Buona domenica. Su gradita segnalazione di f2a, Emanuela Pulvirenti racconta su Didatticarte «la bellezza per antonomasia. La classità per definizione. Il capolavoro scultoreo per eccellenza»: la Venere di Milo.
La storia moderna della statua inizia l’8 aprile del 1820, quando un contadino colpì con la sua pala una pietra molto dura, come da tradizione…
Il caso volle che si trovasse da quelle parti anche Olivier Voutier, un giovane ufficiale della marina francese appassionato di archeologia, la cui nave Chevrette era ormeggiata sull’isola. L’uomo passeggiava tra i ruderi dell’antico teatro greco, incantato dagli innumerevoli frammenti di statue che emergevano dal terreno. Ma vedendo il contadino, a poca distanza da lui, fermo a osservare qualcosa nella buca che stava scavando, si avvicinò per curiosare.

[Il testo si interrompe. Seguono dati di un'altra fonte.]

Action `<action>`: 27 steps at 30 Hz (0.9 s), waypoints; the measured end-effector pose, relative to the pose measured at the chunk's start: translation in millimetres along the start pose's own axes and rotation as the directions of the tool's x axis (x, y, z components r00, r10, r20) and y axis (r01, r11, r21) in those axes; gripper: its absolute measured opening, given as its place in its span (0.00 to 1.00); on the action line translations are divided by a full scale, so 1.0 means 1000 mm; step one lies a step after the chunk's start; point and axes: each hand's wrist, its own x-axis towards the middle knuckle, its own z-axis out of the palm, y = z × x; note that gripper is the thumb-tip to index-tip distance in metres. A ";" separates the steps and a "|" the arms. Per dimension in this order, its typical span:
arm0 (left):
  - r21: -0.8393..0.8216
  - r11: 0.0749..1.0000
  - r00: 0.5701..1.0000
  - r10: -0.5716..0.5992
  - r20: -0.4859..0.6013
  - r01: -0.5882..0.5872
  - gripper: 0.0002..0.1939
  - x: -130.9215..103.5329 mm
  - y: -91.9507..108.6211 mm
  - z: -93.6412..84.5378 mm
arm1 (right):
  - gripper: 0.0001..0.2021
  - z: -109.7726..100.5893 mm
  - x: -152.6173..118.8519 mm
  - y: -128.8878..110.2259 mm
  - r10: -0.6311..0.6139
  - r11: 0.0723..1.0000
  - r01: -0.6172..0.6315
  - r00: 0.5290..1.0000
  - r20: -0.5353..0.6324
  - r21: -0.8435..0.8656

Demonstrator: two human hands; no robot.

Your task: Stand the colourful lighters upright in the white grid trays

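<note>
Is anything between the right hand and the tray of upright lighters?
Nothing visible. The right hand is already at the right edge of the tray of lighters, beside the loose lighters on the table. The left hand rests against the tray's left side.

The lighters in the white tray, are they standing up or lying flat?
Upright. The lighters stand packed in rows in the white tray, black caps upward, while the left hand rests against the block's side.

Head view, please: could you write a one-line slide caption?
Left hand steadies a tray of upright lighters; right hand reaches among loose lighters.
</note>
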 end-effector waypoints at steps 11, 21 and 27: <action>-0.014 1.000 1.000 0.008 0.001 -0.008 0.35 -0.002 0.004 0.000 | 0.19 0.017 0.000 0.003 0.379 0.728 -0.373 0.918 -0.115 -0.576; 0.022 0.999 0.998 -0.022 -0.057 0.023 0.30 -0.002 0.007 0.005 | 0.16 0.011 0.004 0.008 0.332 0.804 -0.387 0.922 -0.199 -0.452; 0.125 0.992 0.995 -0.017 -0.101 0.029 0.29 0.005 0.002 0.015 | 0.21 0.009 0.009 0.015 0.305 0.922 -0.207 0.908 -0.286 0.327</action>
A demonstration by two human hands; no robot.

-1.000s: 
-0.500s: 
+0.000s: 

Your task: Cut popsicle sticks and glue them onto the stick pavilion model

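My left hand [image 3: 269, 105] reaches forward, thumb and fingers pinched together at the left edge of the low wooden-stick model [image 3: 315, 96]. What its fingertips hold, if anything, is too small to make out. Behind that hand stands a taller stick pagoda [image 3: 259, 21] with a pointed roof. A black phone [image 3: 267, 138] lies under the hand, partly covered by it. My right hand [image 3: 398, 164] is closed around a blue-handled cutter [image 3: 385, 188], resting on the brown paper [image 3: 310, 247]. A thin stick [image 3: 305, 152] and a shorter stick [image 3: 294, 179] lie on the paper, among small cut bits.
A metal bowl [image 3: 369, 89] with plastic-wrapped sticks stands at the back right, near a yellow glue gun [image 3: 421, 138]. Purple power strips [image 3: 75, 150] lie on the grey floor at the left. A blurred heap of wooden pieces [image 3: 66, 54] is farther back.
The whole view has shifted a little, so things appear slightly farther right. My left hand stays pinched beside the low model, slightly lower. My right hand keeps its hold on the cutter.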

Qui comincia la storia di un acquisto che vede in lotta tra loro diversi contendenti: l’ammiraglio Jules Dumont d’Urville, un funzionario del sultanato ottomano di Costantinopoli, l’ambasciatore di Francia intenzionato a rifarsi delle restituzioni cui il Congresso di Vienna aveva costretto il proprio Paese dopo le spoliazioni napoleoniche…

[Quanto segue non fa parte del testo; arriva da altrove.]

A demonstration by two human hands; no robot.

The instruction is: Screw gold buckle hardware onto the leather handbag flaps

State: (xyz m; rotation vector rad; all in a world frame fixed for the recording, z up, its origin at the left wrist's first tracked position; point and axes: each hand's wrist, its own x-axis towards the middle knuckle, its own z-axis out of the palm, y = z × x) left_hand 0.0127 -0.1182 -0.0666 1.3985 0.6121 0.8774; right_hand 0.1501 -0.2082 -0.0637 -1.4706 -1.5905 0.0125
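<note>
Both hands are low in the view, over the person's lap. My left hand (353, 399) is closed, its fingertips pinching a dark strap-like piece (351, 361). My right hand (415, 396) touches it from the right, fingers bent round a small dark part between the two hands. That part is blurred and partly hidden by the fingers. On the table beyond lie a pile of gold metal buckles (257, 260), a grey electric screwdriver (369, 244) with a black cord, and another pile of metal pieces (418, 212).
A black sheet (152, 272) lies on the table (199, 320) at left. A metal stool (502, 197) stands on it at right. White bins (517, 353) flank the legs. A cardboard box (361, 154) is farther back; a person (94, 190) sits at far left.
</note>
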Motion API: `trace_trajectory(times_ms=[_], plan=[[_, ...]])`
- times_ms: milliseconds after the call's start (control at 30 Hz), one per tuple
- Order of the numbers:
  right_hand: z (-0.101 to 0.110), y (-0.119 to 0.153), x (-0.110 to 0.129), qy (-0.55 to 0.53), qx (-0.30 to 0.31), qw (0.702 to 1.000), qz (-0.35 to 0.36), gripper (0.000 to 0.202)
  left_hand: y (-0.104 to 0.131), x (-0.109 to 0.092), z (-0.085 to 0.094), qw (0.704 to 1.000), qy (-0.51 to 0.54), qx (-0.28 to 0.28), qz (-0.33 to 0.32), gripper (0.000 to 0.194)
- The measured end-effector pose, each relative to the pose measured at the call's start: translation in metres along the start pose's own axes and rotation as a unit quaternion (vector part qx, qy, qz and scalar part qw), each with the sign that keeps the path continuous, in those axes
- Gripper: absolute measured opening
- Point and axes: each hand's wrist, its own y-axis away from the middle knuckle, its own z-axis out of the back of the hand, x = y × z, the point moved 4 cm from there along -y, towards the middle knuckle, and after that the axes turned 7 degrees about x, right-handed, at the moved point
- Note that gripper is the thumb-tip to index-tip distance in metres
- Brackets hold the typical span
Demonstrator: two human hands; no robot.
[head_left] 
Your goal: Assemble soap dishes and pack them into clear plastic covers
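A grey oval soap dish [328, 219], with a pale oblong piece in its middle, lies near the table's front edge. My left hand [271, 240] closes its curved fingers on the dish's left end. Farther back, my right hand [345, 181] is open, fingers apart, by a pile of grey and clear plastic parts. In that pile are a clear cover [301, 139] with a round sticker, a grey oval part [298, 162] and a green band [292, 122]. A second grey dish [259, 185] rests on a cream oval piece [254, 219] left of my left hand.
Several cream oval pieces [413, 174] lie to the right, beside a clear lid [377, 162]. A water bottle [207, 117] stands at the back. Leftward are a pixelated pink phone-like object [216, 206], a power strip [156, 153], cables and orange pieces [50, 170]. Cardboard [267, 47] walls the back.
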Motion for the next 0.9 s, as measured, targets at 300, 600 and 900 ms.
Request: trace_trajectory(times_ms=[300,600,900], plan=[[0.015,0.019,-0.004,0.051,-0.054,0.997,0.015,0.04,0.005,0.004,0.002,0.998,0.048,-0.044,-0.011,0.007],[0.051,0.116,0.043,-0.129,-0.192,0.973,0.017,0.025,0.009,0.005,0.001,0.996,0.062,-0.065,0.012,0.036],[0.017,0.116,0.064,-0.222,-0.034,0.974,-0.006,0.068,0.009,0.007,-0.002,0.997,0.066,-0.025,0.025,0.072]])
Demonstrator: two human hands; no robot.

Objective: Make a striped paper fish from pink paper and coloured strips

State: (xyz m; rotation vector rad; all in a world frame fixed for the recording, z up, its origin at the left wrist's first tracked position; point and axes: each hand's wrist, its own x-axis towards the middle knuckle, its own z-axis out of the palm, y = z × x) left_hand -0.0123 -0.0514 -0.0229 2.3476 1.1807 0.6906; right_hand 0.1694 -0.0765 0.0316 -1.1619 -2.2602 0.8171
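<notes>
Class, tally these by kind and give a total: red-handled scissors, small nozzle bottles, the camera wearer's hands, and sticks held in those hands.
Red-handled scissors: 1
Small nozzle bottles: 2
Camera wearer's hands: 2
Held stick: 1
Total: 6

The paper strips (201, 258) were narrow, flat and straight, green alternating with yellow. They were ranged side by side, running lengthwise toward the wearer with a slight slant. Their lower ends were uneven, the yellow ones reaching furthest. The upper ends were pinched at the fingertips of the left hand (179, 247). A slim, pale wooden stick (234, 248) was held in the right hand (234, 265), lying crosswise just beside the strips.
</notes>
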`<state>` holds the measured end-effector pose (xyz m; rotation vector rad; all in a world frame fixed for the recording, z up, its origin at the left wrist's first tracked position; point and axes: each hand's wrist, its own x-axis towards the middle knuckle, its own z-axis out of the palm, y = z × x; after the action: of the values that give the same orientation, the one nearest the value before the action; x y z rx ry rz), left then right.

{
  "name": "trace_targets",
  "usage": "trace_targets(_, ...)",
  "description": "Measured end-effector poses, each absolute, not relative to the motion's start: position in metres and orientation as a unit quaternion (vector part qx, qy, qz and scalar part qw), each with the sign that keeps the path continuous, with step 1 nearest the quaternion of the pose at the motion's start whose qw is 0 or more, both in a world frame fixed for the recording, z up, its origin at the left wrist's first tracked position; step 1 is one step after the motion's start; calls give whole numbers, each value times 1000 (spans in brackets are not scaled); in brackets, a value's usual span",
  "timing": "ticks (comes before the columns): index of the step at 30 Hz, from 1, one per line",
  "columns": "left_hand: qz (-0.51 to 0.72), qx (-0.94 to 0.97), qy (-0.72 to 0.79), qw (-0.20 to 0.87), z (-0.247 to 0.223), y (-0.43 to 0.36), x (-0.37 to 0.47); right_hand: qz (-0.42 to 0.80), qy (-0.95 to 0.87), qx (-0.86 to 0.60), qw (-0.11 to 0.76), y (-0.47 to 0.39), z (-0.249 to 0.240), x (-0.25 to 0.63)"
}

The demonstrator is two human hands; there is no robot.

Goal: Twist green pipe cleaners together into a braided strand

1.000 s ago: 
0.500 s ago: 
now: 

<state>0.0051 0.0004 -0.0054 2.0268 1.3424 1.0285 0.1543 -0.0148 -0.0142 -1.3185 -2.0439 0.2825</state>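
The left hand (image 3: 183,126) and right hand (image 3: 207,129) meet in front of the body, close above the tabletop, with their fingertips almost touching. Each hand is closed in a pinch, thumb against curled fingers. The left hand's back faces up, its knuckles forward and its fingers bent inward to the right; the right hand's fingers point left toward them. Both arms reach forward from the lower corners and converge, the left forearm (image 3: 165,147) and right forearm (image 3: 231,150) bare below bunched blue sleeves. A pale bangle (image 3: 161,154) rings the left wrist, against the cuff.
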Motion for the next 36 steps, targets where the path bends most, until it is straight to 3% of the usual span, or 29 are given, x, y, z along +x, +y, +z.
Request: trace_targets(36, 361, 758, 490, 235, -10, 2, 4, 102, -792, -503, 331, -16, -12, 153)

L’esito delle trattative fu che la statua venne imbarcata alla volta della corte di re Luigi XVIII che ne fece poi dono al Louvre.
Per questo si aprì subito il dibattito sulla possibilità di completarla con due nuove braccia, come si usava fare all’epoca. Ma le ipotesi erano contraddittorie. Teneva una mela in mano? Scriveva su una lapide? Si guardava allo specchio?

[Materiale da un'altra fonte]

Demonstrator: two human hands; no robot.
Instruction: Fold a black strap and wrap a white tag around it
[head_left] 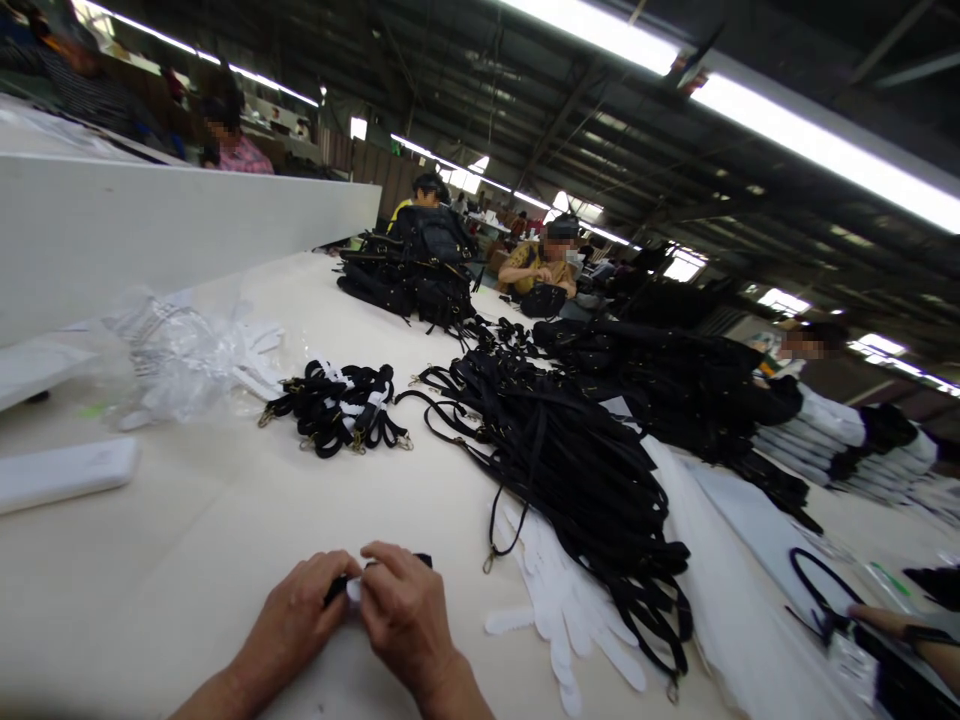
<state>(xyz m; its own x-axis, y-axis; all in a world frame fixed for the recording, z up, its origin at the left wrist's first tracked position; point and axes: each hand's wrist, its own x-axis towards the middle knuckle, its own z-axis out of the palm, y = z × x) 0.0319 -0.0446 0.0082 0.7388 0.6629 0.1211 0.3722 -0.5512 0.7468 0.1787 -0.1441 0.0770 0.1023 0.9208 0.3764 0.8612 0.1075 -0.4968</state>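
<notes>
Low over the near part of the table, my left hand [296, 610] and my right hand [409, 615] meet with their fingers closed. Between them is a folded black strap [335, 590], mostly covered by the fingers. A small white strip [354, 589] shows against it at the fingertips; how it sits around the strap is hidden. Farther off lies a group of bundled black straps [322, 400] with white bands and brass-coloured clips. To the right of my hands, loose white strips [562, 600] fan out beside a large heap of long black straps [570, 460].
Crumpled clear plastic bags [180, 350] and a white box-like object [67, 475] lie at left. Black backpacks [420, 270] are piled at the back. A white partition [172, 225] borders the table. At far right is another person's hand [885, 620]; several people sit beyond.
</notes>
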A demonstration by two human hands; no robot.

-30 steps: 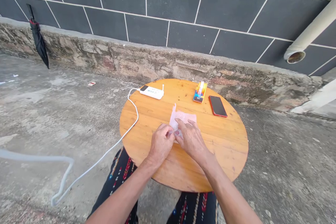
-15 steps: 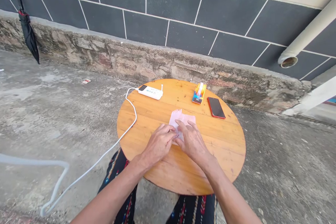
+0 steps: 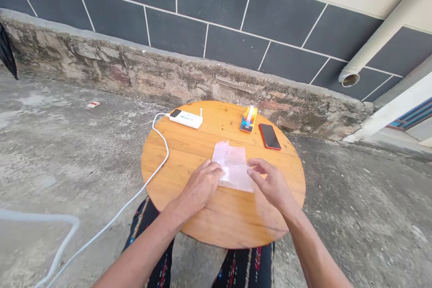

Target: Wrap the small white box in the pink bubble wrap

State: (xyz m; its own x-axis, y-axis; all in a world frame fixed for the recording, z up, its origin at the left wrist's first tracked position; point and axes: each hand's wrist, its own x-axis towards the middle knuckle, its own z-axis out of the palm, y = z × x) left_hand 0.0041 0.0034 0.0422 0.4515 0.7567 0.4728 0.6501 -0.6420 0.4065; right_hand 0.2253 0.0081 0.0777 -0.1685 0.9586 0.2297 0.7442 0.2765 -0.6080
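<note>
A thin pinkish, translucent sheet (image 3: 236, 168) lies on the round wooden table (image 3: 216, 216), with a small white patch near its left side. My left hand (image 3: 204, 180) rests at the sheet's left edge, fingers bent together over it; whether they pinch it is hidden. Just off the right edge of the sheet is my right hand (image 3: 270, 182), thumb and fingers apart, with nothing visible between them.
At the table's back stand a white power strip (image 3: 186, 118) with its cable running left, a colourful tape dispenser (image 3: 249, 119) and a red-edged phone (image 3: 270, 136). A stone-based wall (image 3: 189, 76) rises behind.
My right hand has moved right, away from my left hand and off the sheet, uncovering more of it. The whole view has shifted slightly to the right.
</note>
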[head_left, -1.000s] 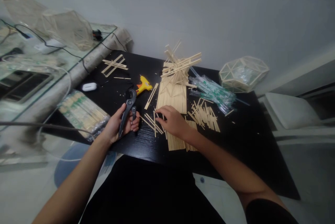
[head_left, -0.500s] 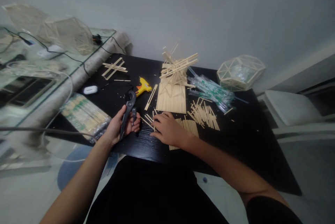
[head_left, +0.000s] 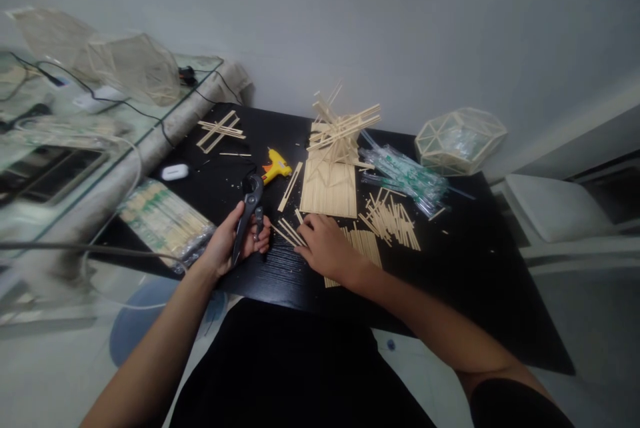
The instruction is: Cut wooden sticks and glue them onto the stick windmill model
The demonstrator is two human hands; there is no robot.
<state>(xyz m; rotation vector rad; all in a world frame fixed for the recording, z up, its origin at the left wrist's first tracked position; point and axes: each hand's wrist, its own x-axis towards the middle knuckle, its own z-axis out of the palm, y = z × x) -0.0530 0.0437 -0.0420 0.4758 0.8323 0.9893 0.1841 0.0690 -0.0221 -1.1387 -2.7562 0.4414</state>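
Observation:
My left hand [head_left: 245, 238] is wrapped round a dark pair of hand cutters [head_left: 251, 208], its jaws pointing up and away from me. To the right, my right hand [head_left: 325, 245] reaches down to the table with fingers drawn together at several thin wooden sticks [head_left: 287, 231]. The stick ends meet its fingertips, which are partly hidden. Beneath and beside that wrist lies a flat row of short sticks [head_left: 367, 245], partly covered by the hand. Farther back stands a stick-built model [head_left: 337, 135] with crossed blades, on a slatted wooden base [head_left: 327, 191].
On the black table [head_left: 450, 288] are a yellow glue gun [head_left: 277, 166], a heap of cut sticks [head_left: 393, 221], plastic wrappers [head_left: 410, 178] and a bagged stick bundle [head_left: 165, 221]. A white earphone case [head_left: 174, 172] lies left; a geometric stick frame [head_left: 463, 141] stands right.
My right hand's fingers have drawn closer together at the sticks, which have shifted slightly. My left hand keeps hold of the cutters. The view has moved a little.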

Si decise di lasciare tutto com’era, compresa l’attribuzione a Venere, fatta da d’Urville e mai più ridiscussa; c’è la possibilità che si tratti in realtà della moglie di Poseidone, Anfitrite:
Ma è chiaro che una “Anfitrite di Milo” non avrebbe colpito l’immaginario collettivo come una “Venere di Milo” (che per essere precisi avrebbe dovuto chiamarsi Afrodite, alla greca). E d’altra parte la posa e la composizione somigliavano molto a quelle della Venere di Capua del Museo Archeologico di Napoli (copia romana di un originale greco rinvenuta nel XVIII secolo). Dunque, meglio lasciare tutto com’era…
Da questo momento in poi la storia della statua si intreccia con la storia della Francia ma, soprattutto, con la storia dell’arte, decennio dopo decennio.